New Cuba solidarity campaigns

November 13, 1991
Issue 

By Pip Hinman

MELBOURNE — One hundred and seventeen people took part in a day-long discussion on political and material solidarity with the Cuban people sponsored by the Australia Cuba Friendship Society on November 2.

Trade union, Latin American and solidarity activists from around the country together with the Cuban consul and the Cuban women's delegation spent the day mapping out a comprehensive program of activities which will see solidarity work with Cuba stepped up over the next period.

As the assistant federal secretary of the plumbers union, Bill Davis, commented, the time is right for progressives to repay Cuba their exceptional internationalism. Victorian ALP MLA Jean McLean and Victorian Senator Barney Cooney expressed similar sentiments. The conference decided on several immediate and longer term activities.

At the beginning of 1992, a new material aid project will be launched in Melbourne. It is hoped that some six or seven months later, a "solidarity ship" filled with Australian milk powder and wheat flour will be sent to Cuba, along with any other useful items. This project which has the support of sections of the trade union movement aims to draw many more interested people. As Dave Deutschmann, president of the Australia Cuba Friendship Society told the consultation, Cuba solidarity has to be broadened. It has to accommodate every interested group or individual despite political differences.

The consultation also voted on a proposal to tour two Cuban trade unionists and a delegation from the Cuban Institute of Friendship with the Peoples (ICAP) next year.

The tour will be timed to coincide with May Day celebrations and a two-day conference on Cuba to be held in Melbourne sometime in April or May 1992. Part of the reason for the conference, Deutschmann explained, was to interest more people in Cuba. Its aim will be to have debate and discussion around a range of topics not all of which everyone will agree on.

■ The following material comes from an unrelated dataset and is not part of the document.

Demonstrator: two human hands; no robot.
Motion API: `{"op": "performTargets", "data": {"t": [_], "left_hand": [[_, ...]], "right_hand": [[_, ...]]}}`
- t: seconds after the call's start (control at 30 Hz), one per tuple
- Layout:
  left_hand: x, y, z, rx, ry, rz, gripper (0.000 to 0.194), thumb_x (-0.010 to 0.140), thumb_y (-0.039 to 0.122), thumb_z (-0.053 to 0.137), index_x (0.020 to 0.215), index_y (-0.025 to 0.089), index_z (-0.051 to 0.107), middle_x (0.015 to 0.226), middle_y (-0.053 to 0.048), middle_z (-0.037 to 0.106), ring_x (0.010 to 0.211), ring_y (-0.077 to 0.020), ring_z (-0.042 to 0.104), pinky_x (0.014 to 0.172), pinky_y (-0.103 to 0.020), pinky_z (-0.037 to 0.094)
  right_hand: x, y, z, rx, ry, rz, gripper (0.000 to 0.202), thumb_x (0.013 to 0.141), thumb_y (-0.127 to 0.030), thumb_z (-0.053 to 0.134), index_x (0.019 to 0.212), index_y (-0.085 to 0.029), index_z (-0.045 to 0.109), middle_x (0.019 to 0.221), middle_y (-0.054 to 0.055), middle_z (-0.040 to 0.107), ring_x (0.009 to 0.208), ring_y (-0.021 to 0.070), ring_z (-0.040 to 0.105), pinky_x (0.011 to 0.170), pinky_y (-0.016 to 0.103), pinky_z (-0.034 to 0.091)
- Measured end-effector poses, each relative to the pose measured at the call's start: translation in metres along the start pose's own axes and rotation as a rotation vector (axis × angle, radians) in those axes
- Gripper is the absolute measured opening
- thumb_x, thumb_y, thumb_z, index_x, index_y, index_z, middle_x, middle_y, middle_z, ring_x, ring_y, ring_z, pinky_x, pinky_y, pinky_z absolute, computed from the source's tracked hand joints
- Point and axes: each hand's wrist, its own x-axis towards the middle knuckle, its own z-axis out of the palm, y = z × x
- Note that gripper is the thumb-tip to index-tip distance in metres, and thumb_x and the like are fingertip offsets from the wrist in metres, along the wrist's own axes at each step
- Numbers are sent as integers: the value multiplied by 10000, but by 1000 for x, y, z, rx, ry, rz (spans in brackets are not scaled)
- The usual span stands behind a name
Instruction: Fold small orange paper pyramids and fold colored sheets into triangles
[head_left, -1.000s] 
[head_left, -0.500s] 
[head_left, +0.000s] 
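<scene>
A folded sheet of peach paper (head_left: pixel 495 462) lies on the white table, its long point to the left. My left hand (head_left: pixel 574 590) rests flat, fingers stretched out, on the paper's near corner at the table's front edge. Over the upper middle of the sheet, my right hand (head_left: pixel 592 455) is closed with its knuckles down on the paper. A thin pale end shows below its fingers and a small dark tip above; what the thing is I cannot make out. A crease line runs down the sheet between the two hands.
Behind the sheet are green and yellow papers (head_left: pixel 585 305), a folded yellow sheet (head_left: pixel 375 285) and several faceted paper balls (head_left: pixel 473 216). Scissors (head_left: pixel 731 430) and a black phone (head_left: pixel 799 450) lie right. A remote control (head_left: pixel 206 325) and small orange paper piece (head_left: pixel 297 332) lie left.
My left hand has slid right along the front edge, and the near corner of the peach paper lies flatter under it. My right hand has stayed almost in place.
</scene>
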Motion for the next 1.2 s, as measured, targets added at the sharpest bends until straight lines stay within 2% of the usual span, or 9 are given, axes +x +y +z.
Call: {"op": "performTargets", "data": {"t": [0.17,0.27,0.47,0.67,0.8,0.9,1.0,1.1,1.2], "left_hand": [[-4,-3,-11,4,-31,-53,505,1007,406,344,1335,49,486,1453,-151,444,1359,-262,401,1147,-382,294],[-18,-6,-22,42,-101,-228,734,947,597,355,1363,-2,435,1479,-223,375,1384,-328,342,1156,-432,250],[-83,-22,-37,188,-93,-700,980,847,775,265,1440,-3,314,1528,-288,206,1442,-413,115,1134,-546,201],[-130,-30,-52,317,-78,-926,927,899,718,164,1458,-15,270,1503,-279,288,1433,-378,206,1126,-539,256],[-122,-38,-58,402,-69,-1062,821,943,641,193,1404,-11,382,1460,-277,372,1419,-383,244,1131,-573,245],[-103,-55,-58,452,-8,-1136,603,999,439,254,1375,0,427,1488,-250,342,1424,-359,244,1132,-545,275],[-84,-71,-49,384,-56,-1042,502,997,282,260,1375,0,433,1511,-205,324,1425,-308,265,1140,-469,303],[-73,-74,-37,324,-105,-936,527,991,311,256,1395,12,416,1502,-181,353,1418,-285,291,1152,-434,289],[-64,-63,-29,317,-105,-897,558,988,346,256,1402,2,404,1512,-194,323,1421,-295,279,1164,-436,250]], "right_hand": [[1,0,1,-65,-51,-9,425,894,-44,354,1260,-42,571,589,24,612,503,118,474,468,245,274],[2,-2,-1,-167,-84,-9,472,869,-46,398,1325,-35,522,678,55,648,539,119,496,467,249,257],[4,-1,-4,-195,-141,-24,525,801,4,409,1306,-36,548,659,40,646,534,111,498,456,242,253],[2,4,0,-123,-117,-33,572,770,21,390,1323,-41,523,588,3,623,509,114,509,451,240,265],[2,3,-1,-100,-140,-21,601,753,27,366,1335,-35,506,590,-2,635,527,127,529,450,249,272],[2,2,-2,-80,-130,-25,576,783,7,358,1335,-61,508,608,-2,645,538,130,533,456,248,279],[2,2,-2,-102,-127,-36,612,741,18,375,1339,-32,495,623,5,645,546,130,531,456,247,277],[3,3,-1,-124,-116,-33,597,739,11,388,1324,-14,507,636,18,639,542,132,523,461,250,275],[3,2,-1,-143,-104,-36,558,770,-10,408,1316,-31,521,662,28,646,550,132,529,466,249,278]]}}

A few immediate campaigns were launched from the consultation. They were: a fax campaign aimed at the United Nations secretary general to put pressure on the United States government to lift its economic blockade on Cuba and remove its base at Guantánamo (the UN fax number is 00 11 1 212 963 48 79 and copies should be sent to the Cuban consul on 02 371 5524); an advertisement to be lodged in the Saturday, November 30, Australian, the text of which is currently being circulated (sponsorship is $50 per organisation and $25 for each individual).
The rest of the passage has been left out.